On our way out of town we stopped at the the harbor front. There on a floating dock were huge Stellar seal lions and smaller harbor seals,
barking at each other as the jockeyed for a better position on the dock. Out in the harbor other seals were bobbing their heads up and down in the water as if to see what all of commotion was about. Animals can provide some of the best free entertainment.

Next we headed down the Pacific Coast Highway, driving through the Redwood National and State Parks, lined, as you would guess, with more majestic redwoods. Rocks like we saw yesterday continued offshore, but the surf was much calmer. We took a side road to Klamath Overlook to see where gray whales resided year round. We climbed the 600 feet to the top, but instead of an expansive sea view, we were greeted with fog, climbing the face of the cliff from the chilly waters below. No sea view; no whales. :(

Back on the road we saw a sign that declared that elk grazed there. A quick drive out; no elk. But as soon as we got back on the highway, we saw a small herd elk on the roadside. When Phil climbed out of the car to take a picture, a large male lifted his head and scowled. He was one intimidating dude.

Our sight-seeing for the day had ended. Now we were on CA 299, headed to Redding. This drive was another example of what goes up must come down, and what goes around must come back again. To make the drive more interesting, road repair occurred with annoying frequency. It would be a pleasure to drive in a state where there isn't road construction. Or maybe not. Potholes and decaying bridges aren't enjoyable either.

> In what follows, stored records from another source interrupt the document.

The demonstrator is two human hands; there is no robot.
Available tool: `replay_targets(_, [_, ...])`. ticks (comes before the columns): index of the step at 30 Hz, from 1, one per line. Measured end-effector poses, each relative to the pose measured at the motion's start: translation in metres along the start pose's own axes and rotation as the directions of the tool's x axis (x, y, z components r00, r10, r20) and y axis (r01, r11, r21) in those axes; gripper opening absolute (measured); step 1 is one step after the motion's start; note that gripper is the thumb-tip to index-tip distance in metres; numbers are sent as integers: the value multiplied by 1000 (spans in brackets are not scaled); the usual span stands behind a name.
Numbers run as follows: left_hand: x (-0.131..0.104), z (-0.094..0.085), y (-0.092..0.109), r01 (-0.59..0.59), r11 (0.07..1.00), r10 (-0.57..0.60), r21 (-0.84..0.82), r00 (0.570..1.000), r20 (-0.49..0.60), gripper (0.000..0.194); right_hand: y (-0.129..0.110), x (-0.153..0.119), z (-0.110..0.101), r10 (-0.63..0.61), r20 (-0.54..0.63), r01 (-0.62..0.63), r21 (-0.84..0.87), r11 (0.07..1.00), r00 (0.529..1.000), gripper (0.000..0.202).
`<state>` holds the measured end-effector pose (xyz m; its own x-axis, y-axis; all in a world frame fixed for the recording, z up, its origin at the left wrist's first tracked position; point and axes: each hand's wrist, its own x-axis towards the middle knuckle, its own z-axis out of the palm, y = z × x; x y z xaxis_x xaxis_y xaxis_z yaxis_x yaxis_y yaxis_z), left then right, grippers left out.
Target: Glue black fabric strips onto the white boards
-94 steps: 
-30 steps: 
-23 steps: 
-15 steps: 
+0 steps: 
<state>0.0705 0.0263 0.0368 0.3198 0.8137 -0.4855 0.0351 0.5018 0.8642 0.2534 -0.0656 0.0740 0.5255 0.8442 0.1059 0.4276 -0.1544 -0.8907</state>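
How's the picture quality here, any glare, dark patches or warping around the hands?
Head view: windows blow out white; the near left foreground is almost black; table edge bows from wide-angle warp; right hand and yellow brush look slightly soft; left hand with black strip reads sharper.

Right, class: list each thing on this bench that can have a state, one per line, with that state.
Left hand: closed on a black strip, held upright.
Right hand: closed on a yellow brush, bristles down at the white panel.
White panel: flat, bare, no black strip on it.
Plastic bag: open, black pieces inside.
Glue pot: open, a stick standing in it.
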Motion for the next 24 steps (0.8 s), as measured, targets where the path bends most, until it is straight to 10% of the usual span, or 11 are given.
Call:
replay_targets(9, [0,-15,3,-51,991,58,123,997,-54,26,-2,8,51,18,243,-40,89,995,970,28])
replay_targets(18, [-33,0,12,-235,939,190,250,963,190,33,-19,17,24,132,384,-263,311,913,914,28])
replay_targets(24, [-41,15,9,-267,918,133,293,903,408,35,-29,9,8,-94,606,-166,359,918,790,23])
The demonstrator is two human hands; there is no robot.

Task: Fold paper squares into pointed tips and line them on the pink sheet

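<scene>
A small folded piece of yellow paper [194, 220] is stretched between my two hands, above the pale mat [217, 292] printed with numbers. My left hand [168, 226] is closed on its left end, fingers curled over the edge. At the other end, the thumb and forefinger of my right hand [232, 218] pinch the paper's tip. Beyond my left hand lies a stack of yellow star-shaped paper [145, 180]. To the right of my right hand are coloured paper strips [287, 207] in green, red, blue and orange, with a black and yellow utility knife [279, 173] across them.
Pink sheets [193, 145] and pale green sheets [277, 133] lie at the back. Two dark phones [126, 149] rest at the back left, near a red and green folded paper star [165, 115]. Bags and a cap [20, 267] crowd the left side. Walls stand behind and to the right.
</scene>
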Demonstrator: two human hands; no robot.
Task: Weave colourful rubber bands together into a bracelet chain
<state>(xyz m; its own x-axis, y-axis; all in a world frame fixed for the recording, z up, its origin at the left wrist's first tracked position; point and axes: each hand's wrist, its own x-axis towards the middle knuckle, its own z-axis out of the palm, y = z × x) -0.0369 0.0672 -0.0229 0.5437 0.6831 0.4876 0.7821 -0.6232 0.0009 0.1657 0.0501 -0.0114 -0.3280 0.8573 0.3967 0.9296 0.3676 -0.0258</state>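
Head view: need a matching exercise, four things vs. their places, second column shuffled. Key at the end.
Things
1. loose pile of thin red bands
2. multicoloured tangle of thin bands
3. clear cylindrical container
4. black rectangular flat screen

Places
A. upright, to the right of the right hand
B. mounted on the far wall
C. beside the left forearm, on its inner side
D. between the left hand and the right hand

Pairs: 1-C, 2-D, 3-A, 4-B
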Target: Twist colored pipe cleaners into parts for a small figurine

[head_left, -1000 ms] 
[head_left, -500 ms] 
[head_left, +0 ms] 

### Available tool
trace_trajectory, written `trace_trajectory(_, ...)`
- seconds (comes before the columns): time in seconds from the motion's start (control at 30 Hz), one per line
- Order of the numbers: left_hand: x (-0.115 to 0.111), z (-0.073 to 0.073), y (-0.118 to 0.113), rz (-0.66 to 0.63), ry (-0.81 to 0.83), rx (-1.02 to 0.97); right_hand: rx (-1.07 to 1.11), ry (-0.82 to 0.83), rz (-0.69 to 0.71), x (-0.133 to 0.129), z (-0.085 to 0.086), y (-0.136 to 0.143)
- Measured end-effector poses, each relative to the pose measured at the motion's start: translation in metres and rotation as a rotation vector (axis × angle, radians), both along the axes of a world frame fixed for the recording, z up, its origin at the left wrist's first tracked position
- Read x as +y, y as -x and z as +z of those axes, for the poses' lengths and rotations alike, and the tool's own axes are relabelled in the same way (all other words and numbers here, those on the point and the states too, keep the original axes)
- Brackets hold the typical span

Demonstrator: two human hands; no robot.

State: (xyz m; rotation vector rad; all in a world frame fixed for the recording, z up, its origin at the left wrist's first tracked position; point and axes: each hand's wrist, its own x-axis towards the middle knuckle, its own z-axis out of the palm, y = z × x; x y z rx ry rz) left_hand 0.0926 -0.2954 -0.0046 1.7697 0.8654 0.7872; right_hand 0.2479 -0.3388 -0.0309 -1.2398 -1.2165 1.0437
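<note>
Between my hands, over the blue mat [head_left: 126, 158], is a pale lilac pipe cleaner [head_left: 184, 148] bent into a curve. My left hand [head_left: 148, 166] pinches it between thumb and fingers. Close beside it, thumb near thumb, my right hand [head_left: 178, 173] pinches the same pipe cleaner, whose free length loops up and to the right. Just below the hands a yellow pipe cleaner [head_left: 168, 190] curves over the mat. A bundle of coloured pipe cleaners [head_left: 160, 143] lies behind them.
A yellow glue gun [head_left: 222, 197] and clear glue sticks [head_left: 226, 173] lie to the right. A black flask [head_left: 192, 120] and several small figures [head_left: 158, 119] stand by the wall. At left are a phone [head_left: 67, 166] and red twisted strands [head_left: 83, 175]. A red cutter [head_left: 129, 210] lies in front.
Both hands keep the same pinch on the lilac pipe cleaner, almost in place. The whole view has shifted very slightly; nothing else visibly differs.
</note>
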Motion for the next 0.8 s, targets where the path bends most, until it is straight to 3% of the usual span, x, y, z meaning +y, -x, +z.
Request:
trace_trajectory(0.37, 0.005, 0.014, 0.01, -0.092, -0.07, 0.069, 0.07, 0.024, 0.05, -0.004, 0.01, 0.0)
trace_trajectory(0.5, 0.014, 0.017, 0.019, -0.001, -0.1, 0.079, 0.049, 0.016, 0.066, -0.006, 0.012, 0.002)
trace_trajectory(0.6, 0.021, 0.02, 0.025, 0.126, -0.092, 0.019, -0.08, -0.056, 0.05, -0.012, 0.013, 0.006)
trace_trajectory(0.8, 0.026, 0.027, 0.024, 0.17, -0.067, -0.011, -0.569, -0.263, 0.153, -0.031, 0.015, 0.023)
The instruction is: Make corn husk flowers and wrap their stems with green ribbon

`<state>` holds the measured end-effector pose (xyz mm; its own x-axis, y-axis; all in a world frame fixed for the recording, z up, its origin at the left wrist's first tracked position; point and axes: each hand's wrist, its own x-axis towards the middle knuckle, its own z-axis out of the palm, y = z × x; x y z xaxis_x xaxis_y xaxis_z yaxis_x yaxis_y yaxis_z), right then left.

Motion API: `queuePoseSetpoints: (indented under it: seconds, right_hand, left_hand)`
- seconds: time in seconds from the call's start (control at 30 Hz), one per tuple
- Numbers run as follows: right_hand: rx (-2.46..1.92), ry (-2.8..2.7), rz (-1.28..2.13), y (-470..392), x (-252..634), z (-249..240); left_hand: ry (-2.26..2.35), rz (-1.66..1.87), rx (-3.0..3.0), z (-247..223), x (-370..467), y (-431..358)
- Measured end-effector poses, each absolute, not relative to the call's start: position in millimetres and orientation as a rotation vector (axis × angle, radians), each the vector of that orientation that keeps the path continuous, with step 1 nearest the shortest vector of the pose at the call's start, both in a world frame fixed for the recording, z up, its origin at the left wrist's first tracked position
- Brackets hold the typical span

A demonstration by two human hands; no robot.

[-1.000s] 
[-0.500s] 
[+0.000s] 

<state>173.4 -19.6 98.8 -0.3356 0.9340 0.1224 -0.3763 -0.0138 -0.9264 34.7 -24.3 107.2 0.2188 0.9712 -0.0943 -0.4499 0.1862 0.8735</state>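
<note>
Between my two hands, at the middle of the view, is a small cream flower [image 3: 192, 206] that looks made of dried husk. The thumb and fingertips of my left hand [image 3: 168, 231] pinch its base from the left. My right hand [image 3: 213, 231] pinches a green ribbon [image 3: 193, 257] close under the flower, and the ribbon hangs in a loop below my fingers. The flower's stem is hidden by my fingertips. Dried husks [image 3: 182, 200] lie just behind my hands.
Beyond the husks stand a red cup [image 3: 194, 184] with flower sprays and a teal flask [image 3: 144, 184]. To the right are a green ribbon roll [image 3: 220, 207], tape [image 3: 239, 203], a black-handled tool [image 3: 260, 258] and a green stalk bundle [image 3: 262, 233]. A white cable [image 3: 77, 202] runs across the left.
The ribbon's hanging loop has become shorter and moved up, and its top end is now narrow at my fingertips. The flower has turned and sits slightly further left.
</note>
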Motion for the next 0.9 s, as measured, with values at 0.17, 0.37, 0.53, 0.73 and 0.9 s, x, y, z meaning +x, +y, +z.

TODAY'S ROUTE: From Brookings, OR, US 101S to CA 197, back to US 101S to CA 299 to Redding, CA

TRIVIA: Jedediah Smith was the first non-native known to have traveled overland from the Mississippi River, across the Sierra Nevada to the Pacific coast. When he and his two fur-trapping partners crossed into California, Smith was jailed for three months by the Mexican governor, and ordered to leave the territory. But between 1821 and 1831 he returned several times, once being attacked by Indians and being jailed again. In 1831 at the age of 32, he was killed in a Comanche ambush. But his reports of the geology and geography of the western territories appeared in newspapers of the day, and proved that the Sierra Nevada could be safely crossed to California. His travels, observations, and notes filled in many blank spaces on the country's map. The state park honors his courage.